Today, blessed with six children and 23 grandchildren, Nancy and Orland recently celebrated their 65th wedding anniversary.

Orland wasn’t the only Stag from that era to wed a college pal’s sister. Another friend, Robert Hayden ’52, married Orland’s sister, Beverley. As a result, said the Bergeres’ son Timothy, “Growing up, family get-togethers were like mini-Fairfield reunions!”

As newlyweds, Nancy and Orland had settled in the town of Fairfield. Their six babies were born within five years (“numbers five and six were twins”), and they raised their young family in a house just off of Beach Road, up until Orland’s job moved them to Pennsylvania in 1966.
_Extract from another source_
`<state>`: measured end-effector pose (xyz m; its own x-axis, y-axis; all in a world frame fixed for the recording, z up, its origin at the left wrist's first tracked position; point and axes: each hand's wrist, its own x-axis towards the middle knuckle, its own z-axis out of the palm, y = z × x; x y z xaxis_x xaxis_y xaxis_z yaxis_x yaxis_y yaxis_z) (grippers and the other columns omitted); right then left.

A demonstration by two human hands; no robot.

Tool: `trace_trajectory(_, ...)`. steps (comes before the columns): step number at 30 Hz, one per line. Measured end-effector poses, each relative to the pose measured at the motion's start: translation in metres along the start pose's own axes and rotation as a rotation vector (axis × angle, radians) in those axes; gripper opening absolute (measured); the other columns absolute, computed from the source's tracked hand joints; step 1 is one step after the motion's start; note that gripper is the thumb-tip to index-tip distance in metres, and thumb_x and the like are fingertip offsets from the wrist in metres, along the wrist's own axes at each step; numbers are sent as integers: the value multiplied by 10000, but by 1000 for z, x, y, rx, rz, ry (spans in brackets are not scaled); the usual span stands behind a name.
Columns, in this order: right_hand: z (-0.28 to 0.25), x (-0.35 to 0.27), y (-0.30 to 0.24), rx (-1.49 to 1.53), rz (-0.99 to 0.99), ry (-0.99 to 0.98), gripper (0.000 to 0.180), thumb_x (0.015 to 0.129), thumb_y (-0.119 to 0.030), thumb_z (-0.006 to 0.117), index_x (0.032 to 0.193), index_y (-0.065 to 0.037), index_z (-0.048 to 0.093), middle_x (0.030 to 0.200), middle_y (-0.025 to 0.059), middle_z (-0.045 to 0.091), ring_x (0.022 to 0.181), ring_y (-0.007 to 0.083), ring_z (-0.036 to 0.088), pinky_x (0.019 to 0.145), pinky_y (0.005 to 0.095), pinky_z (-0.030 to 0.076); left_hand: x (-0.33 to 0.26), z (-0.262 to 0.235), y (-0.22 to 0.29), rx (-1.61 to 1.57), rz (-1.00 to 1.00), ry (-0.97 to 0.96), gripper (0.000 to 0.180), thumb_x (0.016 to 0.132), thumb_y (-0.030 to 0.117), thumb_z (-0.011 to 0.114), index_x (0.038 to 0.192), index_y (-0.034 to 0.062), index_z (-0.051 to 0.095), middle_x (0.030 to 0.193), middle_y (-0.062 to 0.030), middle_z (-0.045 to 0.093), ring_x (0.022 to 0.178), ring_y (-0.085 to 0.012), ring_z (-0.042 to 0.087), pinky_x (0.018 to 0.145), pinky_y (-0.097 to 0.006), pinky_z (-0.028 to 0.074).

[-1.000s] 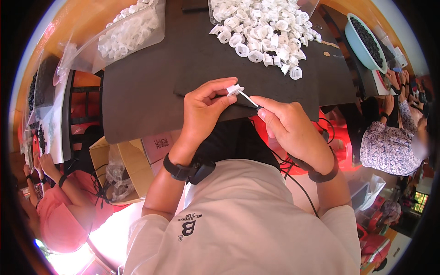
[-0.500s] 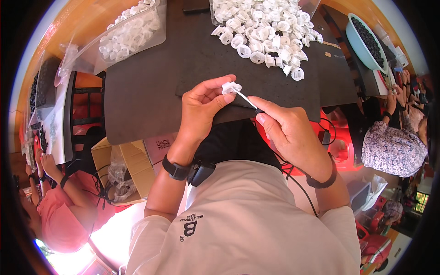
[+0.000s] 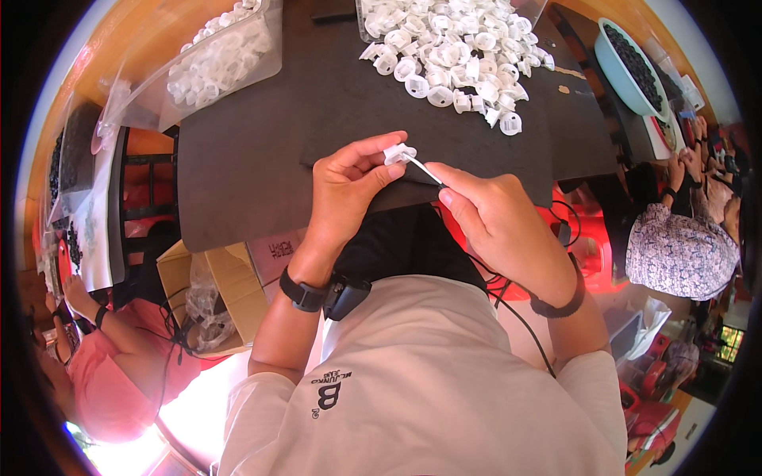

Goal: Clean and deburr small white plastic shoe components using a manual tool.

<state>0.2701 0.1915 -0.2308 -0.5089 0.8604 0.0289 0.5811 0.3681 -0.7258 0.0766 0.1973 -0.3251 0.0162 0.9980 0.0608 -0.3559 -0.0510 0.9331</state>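
Note:
My left hand (image 3: 349,178) pinches a small white plastic part (image 3: 398,153) between thumb and fingers, just over the near edge of the dark table. In my right hand (image 3: 496,214) is a thin tool with a pale, slim blade (image 3: 422,167) and a dark handle end. My fist hides most of its handle. The blade's tip meets the white part; how deep it sits I cannot tell. Beyond my hands lies a heap of similar white plastic parts (image 3: 456,59), spilling from a clear container.
A clear plastic bin (image 3: 262,59) of white pieces stands at the far left of the dark table (image 3: 238,151). At right is a light blue basin (image 3: 611,63) of black pieces. A cardboard box (image 3: 230,285) sits below left. Other people work on both sides.
The tool has tilted slightly, and my right hand has shifted a little to the left. My left hand keeps its pinch on the white part. The whole view has shifted slightly.

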Motion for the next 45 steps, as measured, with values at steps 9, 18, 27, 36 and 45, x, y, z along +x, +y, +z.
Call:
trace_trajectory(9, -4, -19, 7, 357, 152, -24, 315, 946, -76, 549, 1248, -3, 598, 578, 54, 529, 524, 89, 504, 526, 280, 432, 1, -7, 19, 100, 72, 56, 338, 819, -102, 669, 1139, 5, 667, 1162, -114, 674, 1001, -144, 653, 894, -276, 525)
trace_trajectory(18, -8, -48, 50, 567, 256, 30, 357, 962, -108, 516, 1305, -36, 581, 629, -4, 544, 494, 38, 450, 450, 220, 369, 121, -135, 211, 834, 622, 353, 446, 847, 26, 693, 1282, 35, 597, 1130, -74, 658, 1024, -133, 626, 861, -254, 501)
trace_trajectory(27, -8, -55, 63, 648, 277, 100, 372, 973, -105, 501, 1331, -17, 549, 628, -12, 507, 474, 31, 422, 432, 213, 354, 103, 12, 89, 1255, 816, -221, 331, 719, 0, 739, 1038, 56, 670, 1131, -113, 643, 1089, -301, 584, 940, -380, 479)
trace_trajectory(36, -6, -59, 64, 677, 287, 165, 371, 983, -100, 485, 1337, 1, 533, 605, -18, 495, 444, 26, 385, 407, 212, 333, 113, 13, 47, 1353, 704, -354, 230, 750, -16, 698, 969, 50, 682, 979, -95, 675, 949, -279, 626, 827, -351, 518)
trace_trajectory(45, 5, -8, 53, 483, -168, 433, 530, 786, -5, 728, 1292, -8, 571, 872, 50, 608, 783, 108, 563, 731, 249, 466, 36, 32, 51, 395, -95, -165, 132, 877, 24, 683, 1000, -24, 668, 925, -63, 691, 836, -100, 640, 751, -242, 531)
With strong family and University ties, the Bergeres have returned regularly to town over the decades, although this most recent visit to Fairfield was no small feat, given the ongoing pandemic and Orland’s hip replacement surgery earlier in 2021.

“I have a new hip,” he boasted, then gestured toward his wife, “and she’s going to have a new knee…we’ll be bionic!”

“Well, we had to come to his 70th reunion,” said Nancy with a laugh, “I mean, 92 and still kicking — that’s pretty good!”

“She was a ‘child bride,’” teased Orland, referencing their 4-year age difference. “She doesn’t like creamy peanut butter, doesn’t like brussels sprouts… Other than that, we’ve been very compatible for 65 years.”

Nancy smiled at her husband. “Some of us never grow up.”